Supplemental Information Figure 5. Related to Figures 3D–F. (A) MCF10A cells were transfected with either control siRNA or prominin2 siRNA for 48 hrs and then treated with either DMSO or RSL3 for 2 hrs. These cells were then immunostained using Abs specific for TSG101 (green) and prominin2 (red). Scale bar = 10 μm. Shown is representative image of three independent replicates. (B) Hs578t cells were transfected with either control siRNA or prominin2 siRNA for 48 hrs and then treated with either DMSO or RSL3 for 2 hrs. These cells were then immunostained using Abs specific for TSG101 (green) and prominin2 (red). Scale bar = 10 μm. Shown is representative image of three independent replicates. (C) MDA-MB-231 cells were transfected with either a prominin2 expression construct or a vector control prior to treatment with either DMSO or RSL3 for 2 hrs. These cells were then immunostained using antibodies specific for TSG101 (green) and prominin2 (red). Scale bar = 10 μm. Shown is representative image of three independent replicates.

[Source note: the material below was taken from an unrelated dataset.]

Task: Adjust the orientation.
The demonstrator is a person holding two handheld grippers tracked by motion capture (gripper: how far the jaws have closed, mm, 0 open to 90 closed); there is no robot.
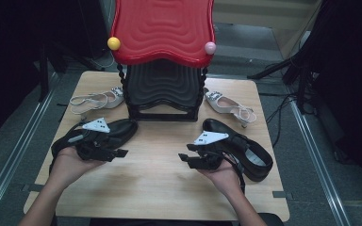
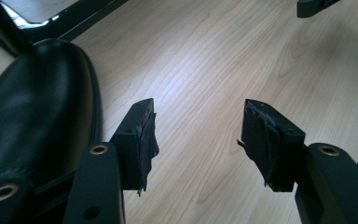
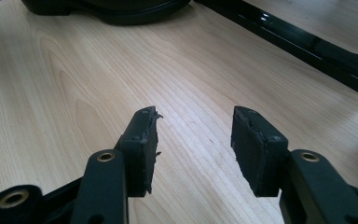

Supplemental Information Figure 6. Related to Figures 5 and 6. (A) MCF10A and Hs578t cells were transfected with either control or TSG101 siRNA for 48 hours and extracts were immunoblotted for TSG101 and tubulin. (B) Exosomes isolated from MCF10A and Hs578t cell culture media were isolated as described in Figure 4D, fixed and imaged by TEM. Exosomes are highlighted in black boxes. (C) MCF10A cells were treated with either DMSO or RSL3 for 2 hrs and immunostained using Abs specific for SLC40A1/ferroportin (green) and prominin2 (red) Scale bar = 10 μm. (D) MCF10A and Hs578t cells were transfected with either control or ferritin light and heavy chain siRNA for 48 hours and extracts were immunoblotted for FTH1 and tubulin.